Photo: Damian Dovarganes/AP

2012 is the year of Windows 8 – a significant progression in look and feel from Windows 7 – which marked the first real time that Microsoft had carefully coordinated its operating systems to work across multiple platforms.

Part of this is the rollout of the Microsoft Surface – a custom-built tablet that runs the operating system, and in a major departure from the iPad and Galaxy tablets, comes with a keyboard built into its lid.

The device was released to the public in October 2012 – it won’t be until next year that we truly see how it takes off.

Instagram (and Facebook) versus Twitter

Image: Rui Vieira/PA Wire

The dominant theme by the end of the year was the growing antipathy between photo-filter-makey-cooler-looker Instagram and Twitter, with the Facebook-owned image service disconnecting the embeddibility of its photos in individual tweets.

Instagram was seen by many as a fad at the start of the year – but perceptions changed when Facebook bought it for a cool $1 billion in April, under the auspices of using its service to supplement its own photo-sharing capabilities (it’s already the world’s most popular photo host).

The latest move could hint at larger tensions between Facebook and Twitter, which may be a key theme of how we use the web in 2013.

2013: The year of Apple’s decline?

Photo: Marcio Jose Sanchez/AP

Though the company is still the most valuable company on earth, with its share price 25 per cent higher than it was on January 1, many wonder what Apple could have left up its sleeve.
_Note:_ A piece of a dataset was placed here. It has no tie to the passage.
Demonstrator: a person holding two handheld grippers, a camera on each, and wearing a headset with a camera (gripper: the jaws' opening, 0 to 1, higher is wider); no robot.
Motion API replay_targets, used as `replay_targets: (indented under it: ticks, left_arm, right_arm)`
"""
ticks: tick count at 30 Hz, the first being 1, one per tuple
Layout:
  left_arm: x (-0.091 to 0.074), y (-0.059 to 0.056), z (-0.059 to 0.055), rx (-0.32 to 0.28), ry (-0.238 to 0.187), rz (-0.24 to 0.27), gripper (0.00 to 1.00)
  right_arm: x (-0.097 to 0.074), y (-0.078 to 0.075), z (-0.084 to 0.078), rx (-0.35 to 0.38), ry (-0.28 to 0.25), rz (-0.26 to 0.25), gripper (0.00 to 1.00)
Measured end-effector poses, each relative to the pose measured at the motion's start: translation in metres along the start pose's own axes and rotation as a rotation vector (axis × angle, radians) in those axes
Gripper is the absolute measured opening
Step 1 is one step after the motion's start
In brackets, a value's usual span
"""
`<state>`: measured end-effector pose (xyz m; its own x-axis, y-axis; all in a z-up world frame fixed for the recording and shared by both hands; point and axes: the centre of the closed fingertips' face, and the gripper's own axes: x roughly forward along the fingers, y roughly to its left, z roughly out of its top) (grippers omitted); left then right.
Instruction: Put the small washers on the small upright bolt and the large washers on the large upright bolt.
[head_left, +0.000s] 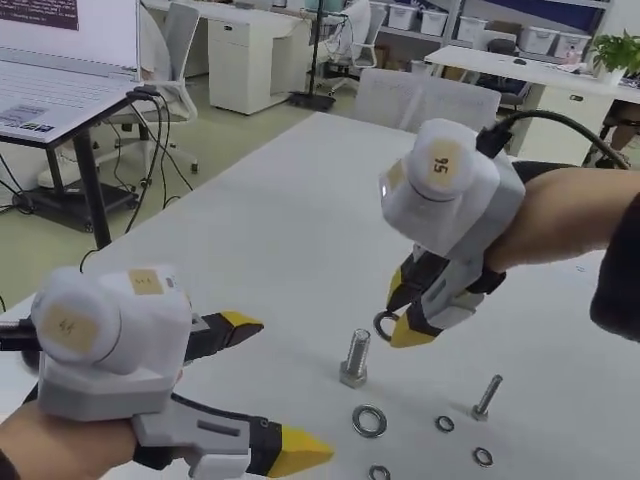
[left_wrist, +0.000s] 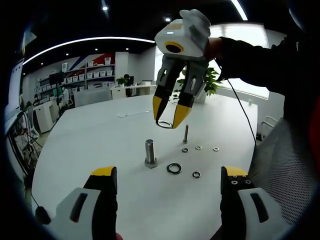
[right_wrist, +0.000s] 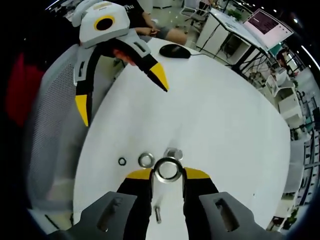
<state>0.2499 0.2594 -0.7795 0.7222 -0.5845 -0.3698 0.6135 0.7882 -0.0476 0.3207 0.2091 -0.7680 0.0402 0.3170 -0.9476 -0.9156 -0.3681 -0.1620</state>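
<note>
My right gripper (head_left: 405, 322) is clenched on a large washer (head_left: 384, 323), a plain steel ring pinched by its rim between the yellow tips. It is held in the air over the table (head_left: 280, 230), near the large bolt (head_left: 355, 358) but clear of it. That bolt stands on its hex head with the threaded shank up, dull grey metal. The small bolt (head_left: 487, 396), thin and threaded, stands to its right, well apart. A second large washer (head_left: 369, 420) lies flat on my side of the large bolt, just beside it. The small washers (head_left: 445, 424) are scattered near it, none touching.

My left gripper (head_left: 275, 388) hangs spread wide with nothing between its tips, left of the bolts. The tabletop is smooth matt white. It runs wide and bare beyond the bolts to its far edge, and its left edge slants past my left gripper. In the right gripper view a grey mesh chair back (right_wrist: 50, 125) sits close to the near edge.
</note>
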Motion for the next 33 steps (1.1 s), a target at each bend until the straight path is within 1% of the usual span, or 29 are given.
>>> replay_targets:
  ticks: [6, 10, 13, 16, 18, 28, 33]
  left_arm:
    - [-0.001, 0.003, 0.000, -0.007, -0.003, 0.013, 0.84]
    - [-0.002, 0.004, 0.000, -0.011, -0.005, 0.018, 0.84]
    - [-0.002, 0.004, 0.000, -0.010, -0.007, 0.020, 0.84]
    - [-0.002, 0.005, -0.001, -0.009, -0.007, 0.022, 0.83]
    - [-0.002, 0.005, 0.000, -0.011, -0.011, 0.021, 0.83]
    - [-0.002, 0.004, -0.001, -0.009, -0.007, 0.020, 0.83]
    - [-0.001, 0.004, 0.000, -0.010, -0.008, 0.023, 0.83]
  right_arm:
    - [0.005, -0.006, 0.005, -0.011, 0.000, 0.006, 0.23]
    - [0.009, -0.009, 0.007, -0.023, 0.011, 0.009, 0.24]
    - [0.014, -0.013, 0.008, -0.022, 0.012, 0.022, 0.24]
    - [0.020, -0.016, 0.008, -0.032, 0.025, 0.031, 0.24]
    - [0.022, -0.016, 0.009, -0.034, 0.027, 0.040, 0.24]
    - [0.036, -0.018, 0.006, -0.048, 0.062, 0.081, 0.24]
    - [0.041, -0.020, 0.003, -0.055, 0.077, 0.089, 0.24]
The company’s share of the tablet market is being slowly chipped away, while Android phones are consolidating their lead in the handset stakes; with everyday laptops becoming cheaper and cheaper, Apple is finding it tougher and tougher to work its way into the general consumer market and win new converts.

There’s also the prospect of a certain degree of staleness. Since Steve Jobs stood down as CEO and later passed away, the iPad Mini – in reality, merely a miniature version of its existing tablets – has been the closest Apple has come to an original product. Everything launched under Tim Cook has been an update to earlier products.

So – what could come next? Apple’s recent history suggests that outside of actual computers, most of what it produces are just refined versions of existing products. The iPod wasn’t the first mp3 player; the iPhone wasn’t the first phone; the iPad wasn’t the first tablet.

Many expect the next move to be an Apple-manufactured TV – a high-spec, net-ready television with the existing Apple TV software built in – but if Apple ends the year without having invented a new market for itself to fill, the next twelve months could be tricky.